When the body says no to sex

Apr 13, 2008

LIKE all brides, Mercy Nakyejjwe, 23, expected ‘fireworks’ on her wedding night. She had kept herself for her husband and she was not going to disappoint him. Then came D-day: “My body simply said no to sex,” she says with tears in her eyes.

By Rehema Aanyu

LIKE all brides, Mercy Nakyejjwe, 23, expected ‘fireworks’ on her wedding night. She had kept herself for her husband and she was not going to disappoint him. Then came D-day: “My body simply said no to sex,” she says with tears in her eyes.

“We tried and tried, but my husband could not penetrate,” she says.
The following day, her husband sent her back to her senga (aunt) for more lessons. They said she was bewitched.

Dr. Godfrey Alia, a gynaecologist at Mulago Hospital, says Nakyejjwe suffered from vaginismus — a condition where the pelvic floor muscles surrounding the vagina go into a spam (involuntary tightening), making sexual penetration painful or impossible.

Vaginismus is the most common cause of female sexual pain and if left untreated, may cause devastating effects on a relationship.

Dr. Alia says the tightness can be so restrictive that the opening to the vagina is completely sealed off, making penetration impossible.

“The woman has no control over it. It is an involuntary pelvic response which she may not even be aware of,” he adds.

Vaginismus is locally called entiini in Runyankole and olwazi in Luganda. According to medical experts, any women at any age, including those who have had years of pleasurable sex, can get the problem.

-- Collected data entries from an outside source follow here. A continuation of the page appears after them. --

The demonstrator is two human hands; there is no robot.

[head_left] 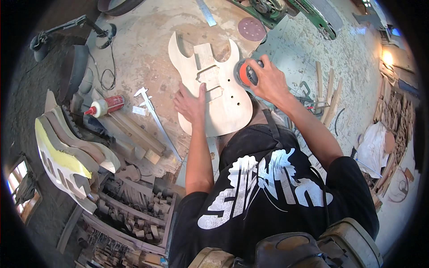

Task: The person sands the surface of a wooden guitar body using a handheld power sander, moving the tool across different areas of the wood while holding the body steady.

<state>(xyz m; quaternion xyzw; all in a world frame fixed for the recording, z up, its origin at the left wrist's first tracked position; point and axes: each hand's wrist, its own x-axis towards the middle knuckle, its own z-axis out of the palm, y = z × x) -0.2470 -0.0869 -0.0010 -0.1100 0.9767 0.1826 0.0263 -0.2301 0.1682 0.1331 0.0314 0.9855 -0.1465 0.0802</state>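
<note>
A pale, unfinished wooden electric guitar body [223, 118] lies on the workbench in front of me, its two horns pointing away. Cut into its face are a neck slot, pickup cavities and several small holes. My left hand [190, 103] grips its left edge at the waist, thumb on the top face and fingers along the side. At the right edge, my right hand [270, 80] is wrapped over a round black and orange-red sander [245, 74]. The sander's disc is tilted up against the body's side, and my palm hides part of it.
On the bench [143, 58] are a caliper [157, 117], a red-and-white glue bottle [105, 106], wood strips [134, 134], a sanding disc [251, 29] and a steel ruler [206, 12]. Left are a desk lamp [67, 31] and stacked guitar bodies [60, 147]. A green machine [308, 15] stands beyond.
</note>
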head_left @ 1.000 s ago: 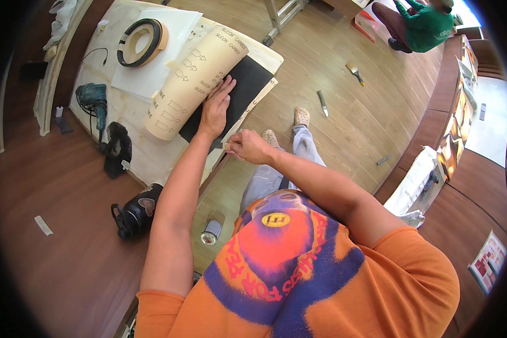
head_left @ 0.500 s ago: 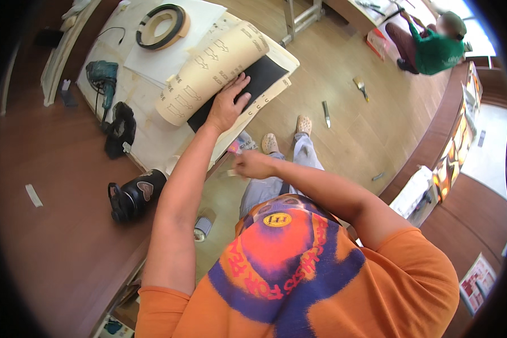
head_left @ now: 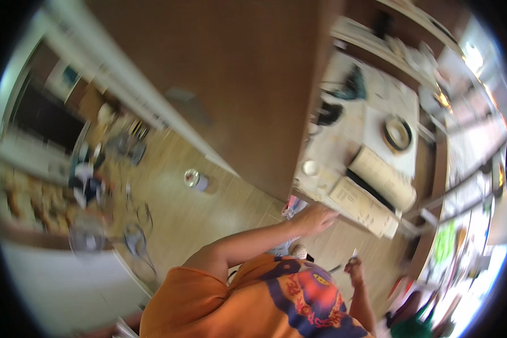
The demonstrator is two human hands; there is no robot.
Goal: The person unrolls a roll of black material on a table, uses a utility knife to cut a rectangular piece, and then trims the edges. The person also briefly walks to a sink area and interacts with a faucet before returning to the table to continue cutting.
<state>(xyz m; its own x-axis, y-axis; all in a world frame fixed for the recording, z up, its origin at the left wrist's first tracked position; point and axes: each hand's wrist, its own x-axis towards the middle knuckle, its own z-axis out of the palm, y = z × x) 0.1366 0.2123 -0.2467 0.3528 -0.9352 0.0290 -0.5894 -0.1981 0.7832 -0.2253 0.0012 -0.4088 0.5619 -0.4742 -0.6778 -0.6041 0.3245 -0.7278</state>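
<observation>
The picture is smeared by motion. My left hand (head_left: 318, 218) is off the sheet at the near edge of the worktable (head_left: 321, 188), its fingers stretched out and nothing visible in them. Just beyond it on the table lies a partly unrolled sandpaper roll (head_left: 384, 179), beige-backed with a black face, over a flat beige sheet (head_left: 363, 205) with printed marks. Lower right, over the floor, my right hand (head_left: 355, 271) is closed around something small that sticks up past the fingers; the blur hides its kind. A pinkish packet (head_left: 292, 207) is beside my left wrist.
A black ring-shaped roll (head_left: 397, 134), a teal power tool (head_left: 353, 84) and a round white thing (head_left: 310, 168) are on the table. A brown panel (head_left: 248, 84) rises left of it. A can (head_left: 192, 178) stands on the floor. Someone in green (head_left: 414, 327) is at lower right.
My view has swung left, bringing in the floor, can and clutter there. My left hand has come off the sandpaper to the table edge. My right hand has moved out to the right.
</observation>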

Dr. Patel Prakash, a gynaecologist at the Fertility Endoscopy Clinic on Kisozi House in Kampala, says the condition can be triggered by traumatic experiences such as sexual abuse or having an insensitive sexual partner.

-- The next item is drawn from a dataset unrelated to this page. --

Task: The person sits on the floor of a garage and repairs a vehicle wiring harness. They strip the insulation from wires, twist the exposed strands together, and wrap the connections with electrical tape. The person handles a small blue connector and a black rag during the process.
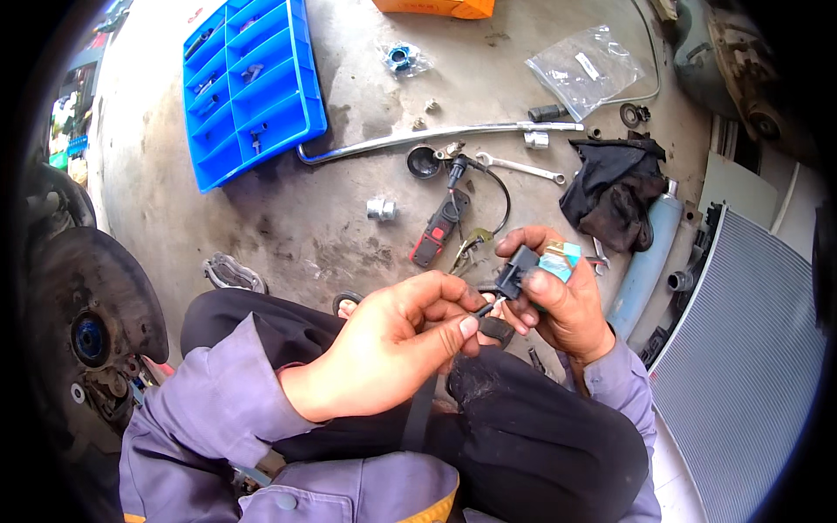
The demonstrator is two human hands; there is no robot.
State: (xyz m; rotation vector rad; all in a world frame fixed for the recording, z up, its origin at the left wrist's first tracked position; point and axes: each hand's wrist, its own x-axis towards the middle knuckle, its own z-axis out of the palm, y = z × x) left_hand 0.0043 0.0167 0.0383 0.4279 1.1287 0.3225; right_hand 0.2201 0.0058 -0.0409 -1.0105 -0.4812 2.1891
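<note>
My right hand is closed round a black plastic part that looks like an electrical connector. A small light-blue and white piece with a gold-coloured patch sits against it in the same grip. Just left of it, my left hand pinches a thin dark rod or cable end between thumb and fingertips. Its tip points at the underside of the connector, and I cannot tell whether the two touch. Both hands are above my lap.
A blue compartment tray with small parts stands far left. A long bar wrench, a combination spanner, a red and black tool and a socket lie ahead. Black cloth and a radiator are right; a brake disc is left.
</note>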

It can also be triggered by negative cultural beliefs on sex.
“Virgins are normally told that the first sexual encounter is always painful. These fears are livened when sex is initiated,” says Dr. Alia.

One can have primary or secondary vaginismus. Primary vaginismus is when a woman has never had penetrative sex. It is mostly triggered by fear of sex. Women who have primary vaginismus may not be aware of the condition until they attempt vaginal penetration.

Secondary vaginismus is triggered by severe pelvic infections such as sexually-transmitted diseases (STDs), injury to genital area, menopause, childbirth and vaginal surgeries such as hysterectomy (removal of the uterus through the vagina) and fears of sex, especially due to a rough insensitive partner.

The condition can also be triggered by an emotional situation, such as a spouse’s infidelity.

A health website, www.vaginsismus.com, indicates that there is no definitive medical test for the diagnosis of vaginismus.
“Diagnosis is determined through patient history, description of the problem and gynaecological examination.

However, Dr. Prakash says general gynaecological examination can detect secondary vaginismus.

According to www.vaginsismus. com, indicators of vaginismus include difficult or impossible vaginal penetration, sudden or constant sexual pain or discomfort, halted breathing or spasms in other body muscle groups such as legs or lower back during sexual attempts or difficulty in inserting tampons.

The site says about two, out of 1,000 women, experience vaginismus. However, the website says, the number could be higher since gathering reliable statistics is hindered by a number of factors, including fear for embarrassment.

“Many women do not seek help, some are given incorrect diagnosis, while others resign to a life devoid of sex, thinking they can never be helped.
Joweria Nakaggwa, a counsellor, says vaginismus is one of the causes of failed marriages.

Though women with vaginismus may be able to engage in other sexual activities, as long as penetration is avoided, their sexual partners may believe that they do not want sex at all.

“Sexual dissatisfaction leads to instabilities in marriage and at times break-ups,” she says.

“Vaginismus can impede a woman’s ability to experience orgasms, as a sudden pain may terminate the arousal build up toward orgasm. Likewise, a man who is not ‘welcomed’ by his wife may seek the comfort of other women,” she adds.

Since this is an involuntary, self- perpetuating condition, it will not normally go away unless properly addressed.

Another website, www.web4health.info, says the condition is easier to treat because the cause is often psychological.
In such cases, counselling is always prescribed.

Where STDs, injury to genitals or vaginal surgeries are the cause of the problem, treatment for the infections is administered, followed by counselling of the patient and her spouse.

A women suffering from vaginismus can also be taught to relax their pelvic floor muscles. This is done by tightening the muscles around one’s vagina and back passage.

The movement is an upward and inward contraction, not a bearing-down effort.The exercise will relax the pelvic floor muscles, creating room for penetration.

“During treatment, both physical and emotional aspects are addressed to overcome the problem,” says Dr. Alia.
If not treated, vaginismus can cause devastating sexual and relational complications.